YOUR INSTRUCTIONS
When you reach the line containing "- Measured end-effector" in the entries below, begin reproducing lines exactly, and stop once the line containing "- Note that" is done.

*** ENTRIES PROVIDED ***

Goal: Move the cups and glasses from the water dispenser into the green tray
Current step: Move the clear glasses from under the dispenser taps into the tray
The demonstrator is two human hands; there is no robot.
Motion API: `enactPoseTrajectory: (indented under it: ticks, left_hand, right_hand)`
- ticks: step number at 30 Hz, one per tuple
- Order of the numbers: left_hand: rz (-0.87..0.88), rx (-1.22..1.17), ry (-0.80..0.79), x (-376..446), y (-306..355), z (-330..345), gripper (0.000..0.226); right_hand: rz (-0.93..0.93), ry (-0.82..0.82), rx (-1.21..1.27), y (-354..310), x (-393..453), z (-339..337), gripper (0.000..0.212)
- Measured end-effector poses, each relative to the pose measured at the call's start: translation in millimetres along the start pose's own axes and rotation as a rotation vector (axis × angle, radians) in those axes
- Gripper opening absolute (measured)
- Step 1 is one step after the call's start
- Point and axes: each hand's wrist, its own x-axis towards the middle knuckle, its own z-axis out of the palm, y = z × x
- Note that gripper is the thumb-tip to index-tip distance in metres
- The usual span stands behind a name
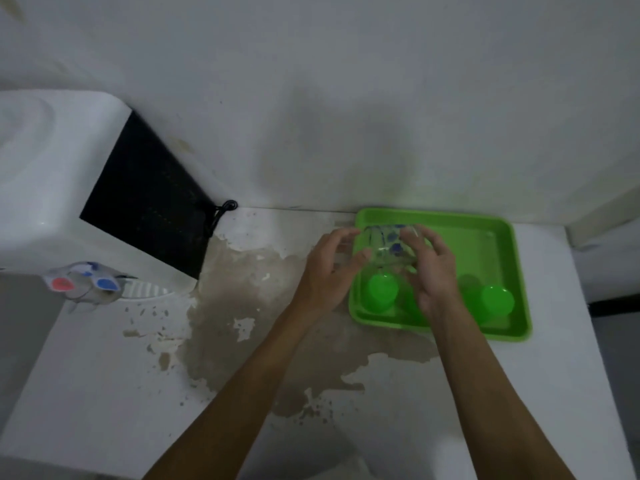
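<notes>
A green tray [491,233] lies on the white counter at the right, against the wall. Over its left part both my hands hold a clear glass with blue markings [388,245]: my left hand [329,271] grips its left side and my right hand [433,268] its right side. Whether the glass touches the tray floor I cannot tell. Two green cups stand upside down in the tray's near row, one [381,292] under my hands and one [497,301] at the right. The white water dispenser [52,174] stands at the left.
The dispenser has a black side panel [145,192], a red tap [61,284] and a blue tap [106,283]. A black cord [221,211] loops behind it. The counter's paint is peeled in a large brown patch [263,306]. The wall rises directly behind the tray.
</notes>
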Motion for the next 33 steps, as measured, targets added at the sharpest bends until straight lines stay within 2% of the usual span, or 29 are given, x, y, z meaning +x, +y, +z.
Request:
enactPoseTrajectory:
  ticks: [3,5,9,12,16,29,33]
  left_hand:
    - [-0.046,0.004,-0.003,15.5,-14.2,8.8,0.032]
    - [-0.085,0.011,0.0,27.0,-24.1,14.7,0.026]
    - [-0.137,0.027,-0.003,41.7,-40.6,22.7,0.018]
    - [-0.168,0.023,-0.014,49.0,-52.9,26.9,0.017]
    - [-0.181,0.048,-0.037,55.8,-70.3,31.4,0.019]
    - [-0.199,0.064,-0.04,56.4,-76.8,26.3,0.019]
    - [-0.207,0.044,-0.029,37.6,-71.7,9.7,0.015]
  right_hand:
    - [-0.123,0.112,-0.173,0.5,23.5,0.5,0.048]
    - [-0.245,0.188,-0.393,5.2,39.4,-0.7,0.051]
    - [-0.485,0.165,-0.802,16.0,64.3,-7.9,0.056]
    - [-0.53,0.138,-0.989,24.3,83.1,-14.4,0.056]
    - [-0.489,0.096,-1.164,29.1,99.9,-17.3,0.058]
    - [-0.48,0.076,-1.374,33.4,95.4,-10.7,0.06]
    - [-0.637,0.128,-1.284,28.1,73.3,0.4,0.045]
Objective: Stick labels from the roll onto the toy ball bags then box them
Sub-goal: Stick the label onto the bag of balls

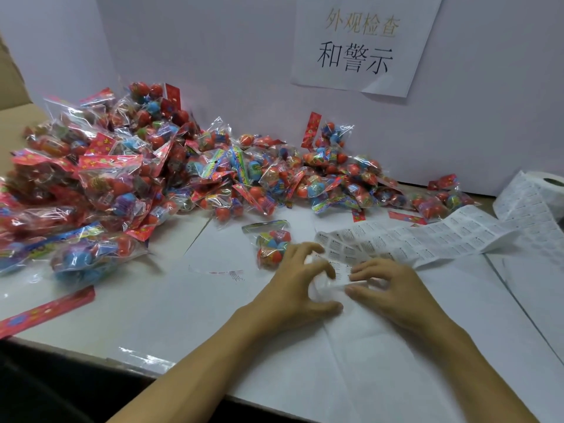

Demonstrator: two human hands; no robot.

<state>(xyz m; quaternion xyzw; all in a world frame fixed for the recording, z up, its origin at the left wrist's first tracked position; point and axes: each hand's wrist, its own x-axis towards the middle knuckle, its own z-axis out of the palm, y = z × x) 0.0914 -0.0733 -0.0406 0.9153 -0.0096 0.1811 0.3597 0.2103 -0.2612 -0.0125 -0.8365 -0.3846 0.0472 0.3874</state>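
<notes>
White panels close off the back of the station, one carrying a paper sign (363, 45) with printed characters. Below them the white tabletop (189, 303) runs forward to a dark front edge at lower left. A large heap of toy ball bags (100, 175) fills the left and rear, thinning out along the back panel toward the right. One single bag (270, 244) lies apart from the heap, just beside the left hand (297, 288). The label roll (546, 193) stands at the far right edge, and its unrolled strip (427, 239) trails leftward across the tabletop to both hands. The left hand's fingers are curled, pinching the near end of the strip; the right hand (393, 285) also has curled fingers pinching a label at that same end. A loose red header card (45, 311) lies near the front edge at left. Bare surface shows between the heap and the hands, and in front of the hands toward the near edge.
</notes>
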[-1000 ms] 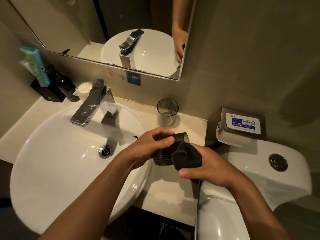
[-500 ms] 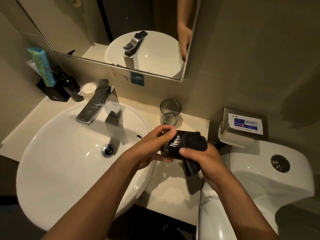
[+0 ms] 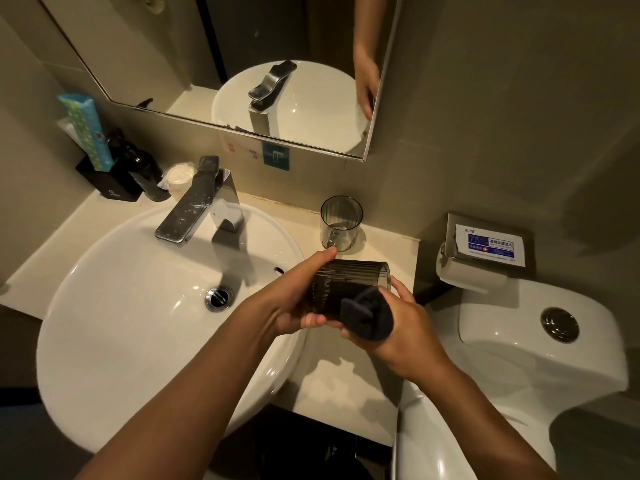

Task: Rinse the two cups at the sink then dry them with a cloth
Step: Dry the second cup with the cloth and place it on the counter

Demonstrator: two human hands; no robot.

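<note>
Left hand [image 3: 294, 299] grips tilted ribbed cup [image 3: 343, 285] — right hand [image 3: 398, 327] presses dark cloth [image 3: 367, 318] against it.

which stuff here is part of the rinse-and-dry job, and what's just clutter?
In the job:
ribbed dark cup, held sideways by left hand
dark cloth in right hand
clear cup, upright on the counter
sink, faucet

Lying about:
black holder with teal box
dark bottle
wrapped soap
toilet, paper holder

Your left hand [image 3: 294, 299] and right hand [image 3: 398, 327] are bare; your forearms are unsleeved; no rings or watch show.
</note>
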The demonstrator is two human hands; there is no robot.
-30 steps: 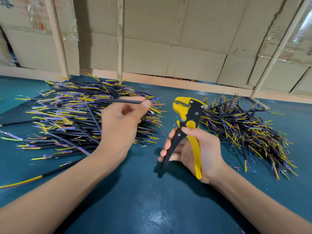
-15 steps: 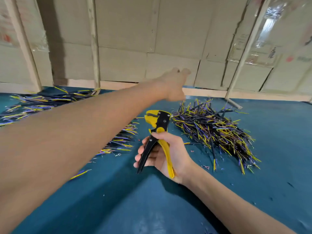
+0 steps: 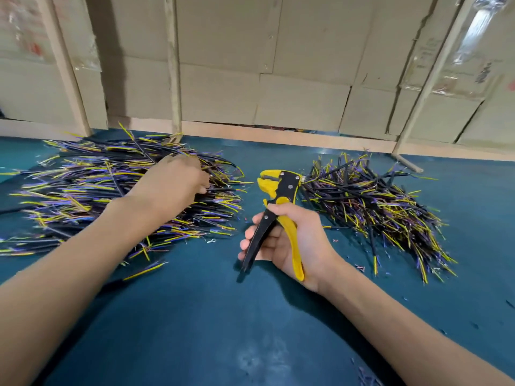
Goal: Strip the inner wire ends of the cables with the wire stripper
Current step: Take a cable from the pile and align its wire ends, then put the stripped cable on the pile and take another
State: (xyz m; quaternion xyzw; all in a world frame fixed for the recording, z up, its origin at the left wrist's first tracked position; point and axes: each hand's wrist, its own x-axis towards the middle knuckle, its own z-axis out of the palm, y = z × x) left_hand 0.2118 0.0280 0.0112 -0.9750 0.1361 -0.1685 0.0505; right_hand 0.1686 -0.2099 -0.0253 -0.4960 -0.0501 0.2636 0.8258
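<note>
Right hand (image 3: 292, 246) grips wire stripper (image 3: 278, 215); left hand (image 3: 172, 185) on cable pile (image 3: 83, 188).

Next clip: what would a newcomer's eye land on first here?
Probably the yellow-and-black wire stripper, gripped upright in the right hand at the centre of the blue-green table. Next, the two bristling piles of black cables with yellow and purple ends: the left pile, where the blurred left hand reaches, and the right pile.

Head camera looks forward and down, seemingly close over the table (image 3: 209, 316)
</note>
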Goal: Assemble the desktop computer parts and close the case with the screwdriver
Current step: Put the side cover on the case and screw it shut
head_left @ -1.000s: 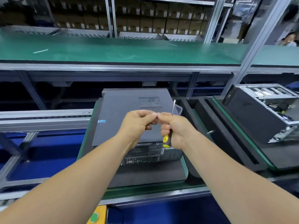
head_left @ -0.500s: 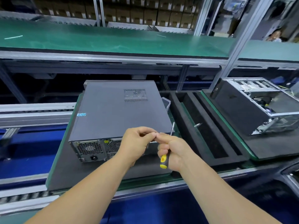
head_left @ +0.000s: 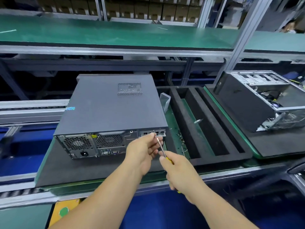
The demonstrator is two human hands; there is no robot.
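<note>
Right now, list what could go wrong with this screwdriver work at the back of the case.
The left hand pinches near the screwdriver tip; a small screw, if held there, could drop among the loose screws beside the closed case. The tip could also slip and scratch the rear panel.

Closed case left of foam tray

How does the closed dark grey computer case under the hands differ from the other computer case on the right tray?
The closed dark grey computer case has its side panel on, hiding the inside; the open case on the right shows bare metal framing and cables. The closed one lies flat on its foam mat; the open one sits tilted. The closed one's rear fans face the camera; the open one's do not. Both rest on black foam.
</note>
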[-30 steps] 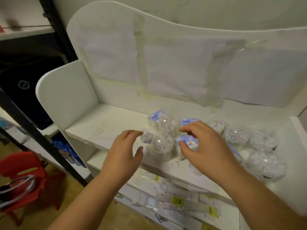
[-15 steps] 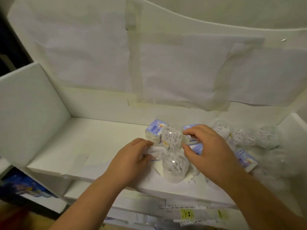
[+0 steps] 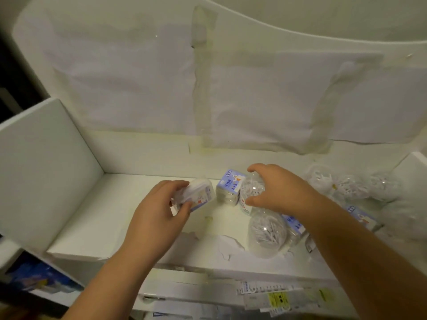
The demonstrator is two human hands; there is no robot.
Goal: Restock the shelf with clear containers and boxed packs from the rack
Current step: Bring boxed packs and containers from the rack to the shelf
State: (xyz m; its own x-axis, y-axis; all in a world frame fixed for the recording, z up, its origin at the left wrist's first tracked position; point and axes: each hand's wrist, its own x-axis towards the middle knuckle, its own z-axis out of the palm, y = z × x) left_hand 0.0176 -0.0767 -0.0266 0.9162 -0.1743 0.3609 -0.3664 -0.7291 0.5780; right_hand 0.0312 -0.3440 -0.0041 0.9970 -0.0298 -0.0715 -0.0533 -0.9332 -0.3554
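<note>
On the white shelf (image 3: 129,215) my left hand (image 3: 157,218) grips a small white-and-blue boxed pack (image 3: 196,197), tilted, left of the group. My right hand (image 3: 279,192) curls over a clear container (image 3: 250,192) full of white picks. Between the two hands a second boxed pack (image 3: 228,188) stands upright. Another clear container (image 3: 268,234) sits near the shelf's front edge, below my right hand. More clear containers (image 3: 346,188) line the back right, with further boxed packs (image 3: 360,215) partly hidden behind my right forearm.
The shelf has a white side panel (image 3: 44,167) on the left and a taped paper-covered back wall (image 3: 254,100). A lower shelf (image 3: 277,296) holds flat packaged items. Blue packages (image 3: 37,278) lie at the bottom left.
My left hand has taken hold of a boxed pack and drawn it leftward out of the group. My right hand has moved onto the back clear container. The camera has closed in on the shelf.
</note>
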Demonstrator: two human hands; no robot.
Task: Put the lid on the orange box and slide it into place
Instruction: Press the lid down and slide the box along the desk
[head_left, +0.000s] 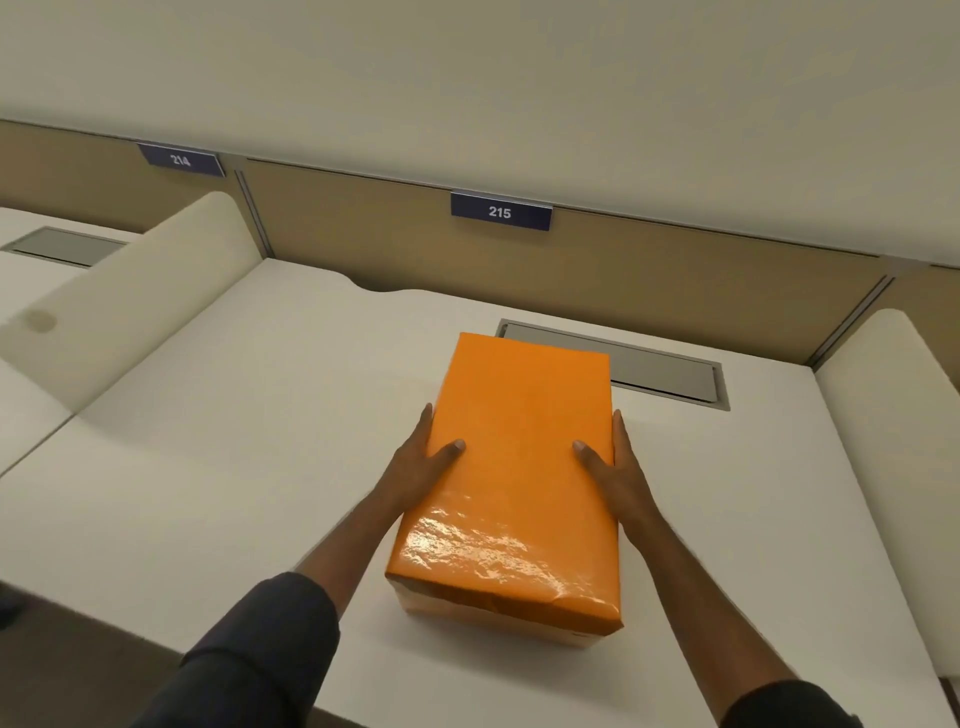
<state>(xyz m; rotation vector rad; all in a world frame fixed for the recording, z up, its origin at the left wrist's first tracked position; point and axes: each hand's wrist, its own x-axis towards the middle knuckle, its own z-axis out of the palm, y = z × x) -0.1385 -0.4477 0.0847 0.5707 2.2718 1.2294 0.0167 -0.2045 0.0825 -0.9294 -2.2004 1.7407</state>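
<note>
An orange box (514, 467) stands on the white desk (234, 415), its glossy orange lid covering the top and hanging down over the sides; a strip of the paler base shows under the lid's near edge. My left hand (421, 462) presses against the left side, thumb lying on the lid's top. My right hand (613, 467) holds the right side the same way, thumb on top, fingers down the side and mostly hidden.
A grey cable hatch (670, 374) is set in the desk just behind the box. A tan partition with number plates 214 (180, 160) and 215 (500, 211) runs along the back. Cream dividers stand at left (130, 306) and right (893, 395).
</note>
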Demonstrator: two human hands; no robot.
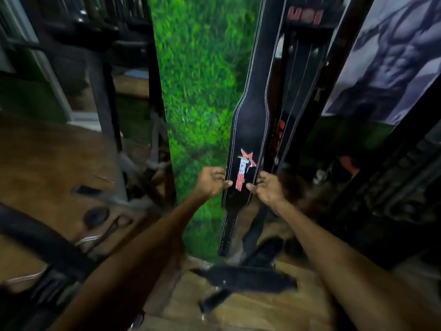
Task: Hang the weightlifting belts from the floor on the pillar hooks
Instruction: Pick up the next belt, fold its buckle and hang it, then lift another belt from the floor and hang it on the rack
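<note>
Black weightlifting belt (248,130) hangs upright against the grass-covered pillar (200,96); left hand (211,182) and right hand (268,188) pinch its 2 edges beside the star logo. Another belt (248,279) lies on the floor (262,311).

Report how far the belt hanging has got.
Done: at least one belt with red lettering already hangs against the pillar. In hand: the left hand and right hand grip the star-logo belt, which hangs upright; its hook is out of view. Left: a black belt lies on the floor.
</note>
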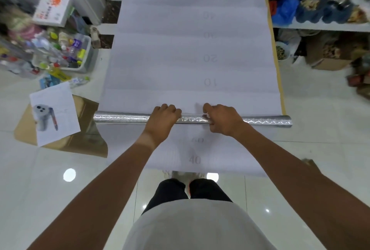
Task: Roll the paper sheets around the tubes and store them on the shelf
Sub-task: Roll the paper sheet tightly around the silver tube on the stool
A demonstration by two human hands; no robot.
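Observation:
A long silver roll point(124, 119) lies across a wide white paper sheet point(190, 53) spread on the floor, faint numbers printed down its middle. My left hand point(163, 118) grips the roll left of its centre. My right hand point(221, 118) grips it just right of centre, fingers curled over the top. A further stretch of white sheet point(180, 149) lies on my side of the roll, reaching to my feet. The shelf point(324, 26) stands at the upper right, crowded with bags and clutter.
A cardboard piece point(84, 139) with a printed page point(54, 113) on it lies left of the roll. A bin of plastic bottles point(68, 51) and a white box point(53, 8) sit at the far left. A cardboard box point(328, 57) stands under the shelf. Glossy tiles surround the sheet.

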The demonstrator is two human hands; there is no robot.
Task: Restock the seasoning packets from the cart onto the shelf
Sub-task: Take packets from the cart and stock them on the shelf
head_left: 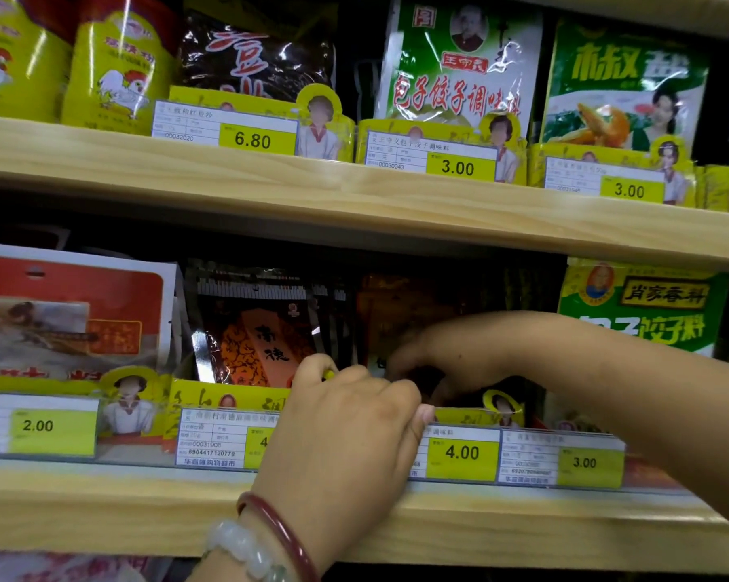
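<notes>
**Packets going into the lower shelf slot, both hands at the front rail**

Packets (400, 325): a dark brown stack in the middle slot of the lower shelf (102, 506), blurred and in shadow. Right hand (434, 350) reaches in from the right, fingers curled down onto the front of that stack; whether it pinches a packet or only presses them back I cannot tell, the fingertips are lost in the dark. Left hand (354, 417) sits just in front, knuckles up, fingers curled over the yellow card rail (228, 396), thumb tip at the price tag (461, 453) marked 4.00. It seems to steady the rail or the packet fronts; nothing clearly held in it.

Left of the slot: black-and-orange packs (262, 338), upright, touching the brown stack's side. Right: green pack (644, 308), partly behind the right forearm. Two bangles (266, 535) on the left wrist. Cart not in view.

Risks, as judged:
- Packets catch on the rail and buckle or slump forward instead of standing.
- The forearm brushes the green pack and tips it.
- Brown packets slide into the black-and-orange row, since no divider shows.
- The left hand bumps the tag out of place.
</notes>
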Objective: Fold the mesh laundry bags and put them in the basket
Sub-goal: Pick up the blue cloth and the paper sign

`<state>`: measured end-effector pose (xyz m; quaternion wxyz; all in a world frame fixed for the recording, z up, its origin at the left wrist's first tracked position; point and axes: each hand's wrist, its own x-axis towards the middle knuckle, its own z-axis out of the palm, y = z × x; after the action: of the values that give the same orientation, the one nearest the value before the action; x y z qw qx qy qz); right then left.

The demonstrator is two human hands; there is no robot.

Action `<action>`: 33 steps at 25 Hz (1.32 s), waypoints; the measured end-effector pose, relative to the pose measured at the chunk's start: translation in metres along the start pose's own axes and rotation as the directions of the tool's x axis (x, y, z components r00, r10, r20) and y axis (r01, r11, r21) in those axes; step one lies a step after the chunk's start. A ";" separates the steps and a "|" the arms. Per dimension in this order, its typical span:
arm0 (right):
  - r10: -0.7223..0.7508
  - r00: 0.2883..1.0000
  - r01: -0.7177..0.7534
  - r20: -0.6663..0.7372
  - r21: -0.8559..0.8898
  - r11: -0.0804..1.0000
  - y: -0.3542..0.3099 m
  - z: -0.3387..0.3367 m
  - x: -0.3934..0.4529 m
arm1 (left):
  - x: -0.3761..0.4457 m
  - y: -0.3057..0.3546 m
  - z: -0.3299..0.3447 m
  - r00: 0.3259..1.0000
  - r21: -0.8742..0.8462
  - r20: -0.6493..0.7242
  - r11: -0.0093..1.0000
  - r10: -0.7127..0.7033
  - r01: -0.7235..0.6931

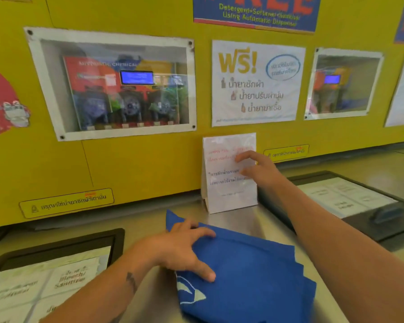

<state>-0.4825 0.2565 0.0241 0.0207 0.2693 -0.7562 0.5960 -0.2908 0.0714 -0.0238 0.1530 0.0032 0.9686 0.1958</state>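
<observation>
A folded blue laundry bag (247, 271) with a pale print lies on the steel top (243, 220) in front of me, several layers showing at its right edge. My left hand (184, 250) rests flat on its left part, fingers spread and thumb pointing right. My right hand (257, 169) is stretched forward, its loosely bent fingers touching a white standing paper sign (226, 194) by the yellow wall. No basket is in view.
A yellow wall (138, 164) with posters and windowed dispenser boxes rises right behind the steel top. Black-framed lids with paper labels lie at the left (49, 276) and right (350, 199) of the bag.
</observation>
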 end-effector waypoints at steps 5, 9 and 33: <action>-0.056 0.997 0.054 0.052 0.046 0.997 0.011 -0.005 0.007 | 0.002 -0.024 -0.001 0.970 -0.091 -0.239 0.994 0.038 -0.061; -0.164 0.977 0.181 0.134 -0.119 0.976 0.014 -0.007 -0.003 | -0.011 -0.043 -0.013 0.855 -0.209 -0.516 0.976 -0.058 -0.060; -0.609 0.721 0.579 0.330 0.195 0.792 -0.232 0.447 -0.130 | -0.459 -0.319 -0.029 -0.504 -0.557 -0.777 0.785 -0.377 0.272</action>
<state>-0.1414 -0.1348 0.0556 0.0549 0.6069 -0.5954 0.5236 0.1550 -0.2640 0.0156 -0.6382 -0.4769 0.5988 0.0815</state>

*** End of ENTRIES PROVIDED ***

RESPONSE TO THIS EXERCISE
- Measured end-effector poses, each relative to the pose measured at the call's start: translation in millimetres along the start pose's own axes and rotation as a rotation vector (axis × angle, radians) in those axes
- Gripper opening absolute (measured)
- Step 1 is one step after the call's start
- Point and axes: each hand's wrist, its own x-axis towards the middle knuckle, its own z-axis out of the palm, y = z × x
- Note that gripper is the thumb-tip to index-tip distance in metres

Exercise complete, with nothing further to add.